Mon objet de réflexion est l’Homo Sapiens Technologicus. C’est l’être que nous
sommes nous-mêmes, pour la partie Technologicus surtout, et aussi l’être que nous devrions
devenir, pour la partie Sapiens, qui veut dire sage.
La technologie n’est plus aujourd’hui de la science appliquée, en priorité. Elle est la
texture de notre existence quotidienne, selon l’expression du philosophe Don Ihde. Notre relation
avec les artefacts technologiques est de l’ordre de l’intime, et pas du spectaculaire.
La haute technologie devient de plus en plus transparente. Les « tuyaux » sont toujours
aussi importants, mais la relation avec le « contenu » s’est inversée : dans une logique industrielle,
on améliore les tuyaux et on voit ce qu’on pourrait y mettre ; dans une logique postindustrielle : on
se demande ce qu’on veut faire, et, si on n’a pas les tuyaux, on essaie de les inventer. Mais nous
avons déjà beaucoup de tuyaux et pas grand chose dedans…
L’Internet me semble être le modèle des nouvelles logiques de la technologie. Une haute
technologie, mais simple et robuste, dont la valeur est devenue exponentielle à cause du primat de
l’usage, de ce qu’en font ses utilisateurs individuels. C’est une logique d’appropriation, et
c’est là le lien le plus fort entre l’humain et la technique. Cette appropriation n’est jamais acquise,
elle est à conquérir, à réaffirmer, elle est souvent une réappropriation, par référence aux idées de
Thoreau, de Gandhi, d’Ivan Illich… Non parce que les technologies seraient en elles-mêmes
« aliénantes », comme au disait au siècle dernier, mais parce que les humains négligent de se les
approprier. Par manque de soin, négligence, plutôt que selon un destin collectif fatal.
La notion de facteur humain (« à ne pas négliger… » nous rappellera-t-on ici et là)
est trop étroite. Car si le « facteur technique » n’est pas isolable dans les technologies modernes, le
facteur humain ne l’est pas non plus. Sinon, il n’est qu’un facteur technique de plus. Il y a au
minimum une idée à retenir de Heidegger sur la technique : la technique ne peut pas être considérée
comme étant elle-même un problème technique.
« Facteur » désigne en réalité celui qui fait (facere), au sens de l’action humaine et en même
temps au sens de la fabrication (le factor effectue en anglais un doing et un making), et nous
devrions approfondir cette notion. Le « facteur humain » n’est pas un paramètre
(humain) mais un acteur : le soi qui agit.

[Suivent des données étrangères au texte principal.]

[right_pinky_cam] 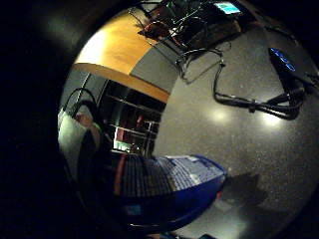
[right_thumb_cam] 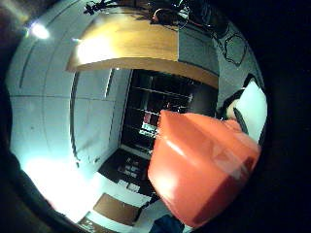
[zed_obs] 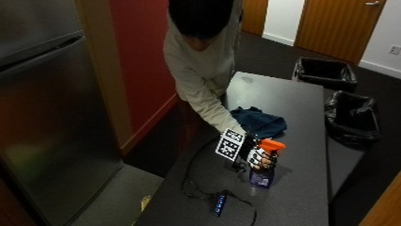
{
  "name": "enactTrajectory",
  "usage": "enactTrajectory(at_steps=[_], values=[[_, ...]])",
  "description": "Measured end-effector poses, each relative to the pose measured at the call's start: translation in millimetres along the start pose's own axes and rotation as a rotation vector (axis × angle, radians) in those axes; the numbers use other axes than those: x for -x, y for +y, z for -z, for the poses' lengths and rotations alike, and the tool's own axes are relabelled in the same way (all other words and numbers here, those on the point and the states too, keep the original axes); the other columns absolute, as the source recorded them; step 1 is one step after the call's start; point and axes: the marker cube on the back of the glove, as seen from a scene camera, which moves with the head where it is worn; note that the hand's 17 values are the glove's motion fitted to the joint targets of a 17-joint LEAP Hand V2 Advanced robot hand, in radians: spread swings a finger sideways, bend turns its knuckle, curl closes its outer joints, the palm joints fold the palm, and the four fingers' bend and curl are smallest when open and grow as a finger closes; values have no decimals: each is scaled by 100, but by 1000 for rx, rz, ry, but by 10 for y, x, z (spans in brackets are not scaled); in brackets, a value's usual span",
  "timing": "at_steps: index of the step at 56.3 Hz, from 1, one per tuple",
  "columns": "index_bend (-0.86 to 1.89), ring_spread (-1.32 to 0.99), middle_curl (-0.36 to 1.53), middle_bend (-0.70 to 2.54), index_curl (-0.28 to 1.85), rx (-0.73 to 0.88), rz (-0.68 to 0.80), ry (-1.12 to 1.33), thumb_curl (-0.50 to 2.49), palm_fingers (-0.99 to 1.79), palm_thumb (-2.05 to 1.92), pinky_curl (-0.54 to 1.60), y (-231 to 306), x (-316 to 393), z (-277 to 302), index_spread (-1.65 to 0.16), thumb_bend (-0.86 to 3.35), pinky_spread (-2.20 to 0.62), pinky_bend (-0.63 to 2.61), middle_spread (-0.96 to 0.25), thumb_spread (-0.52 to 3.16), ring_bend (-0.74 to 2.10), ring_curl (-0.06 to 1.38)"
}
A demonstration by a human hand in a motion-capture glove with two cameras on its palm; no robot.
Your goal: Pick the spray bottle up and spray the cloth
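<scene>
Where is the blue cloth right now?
In the outside view, the blue cloth lies bunched on the dark table, just beyond the spray bottle.

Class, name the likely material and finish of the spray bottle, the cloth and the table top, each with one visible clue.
Spray bottle: probably plastic; glossy orange trigger head, see-through body showing purple liquid, printed label.
Cloth: soft woven fabric, matt dark blue; it lies crumpled in folds.
Table top: hard, smooth, dark grey with fine speckles and slight sheen; laminate or stone-like, which cannot be told.
</scene>
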Motion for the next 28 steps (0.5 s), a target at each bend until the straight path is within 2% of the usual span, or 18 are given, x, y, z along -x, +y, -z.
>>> enactTrajectory(at_steps=[19, 28], values=[[37, -20, 49, 57, 54, 28, 1, -8, 77, 137, 97, 39, -21, 6, -4, -15, -4, -22, 35, -16, 14, 57, 44], [37, -20, 49, 57, 54, 96, 16, -15, 77, 137, 97, 39, -1, -20, -14, -15, -4, -22, 35, -16, 14, 57, 44]])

Dans la transmission culturelle, dans l’éducation des
humains, c’est cela que nous recherchons : un soi capable, au sens que donne Paul Ricœur à ce
terme — capable d’action, de responsabilité, d’être soi. Exactement le contraire d’un paramètre.
Qu’était la culture technique à l’âge industriel ? Un savoir spécialisé, une responsabilité de
décision et de gestion exercée par quelques-uns et qui impactait tout le monde. Et aujourd’hui ? En
quel sens peut-on parler d’une culture technologique ? La technologie est faite d’une
multitude d’artefacts qui sont à la disposition de tout le monde, faciles à utiliser (malgré ce que
disent les esprits chagrins), insérés dans l’intimité des existences, dépendant de plus en plus de
décisions qui appartiennent aux utilisateurs (primat de l’usage). Nous sommes de fait dans une
techno-démocratie, même si nous restons en droit dans un régime de délégation des pouvoirs
typique de l’âge industriel (délégation politique, technologique, éthique).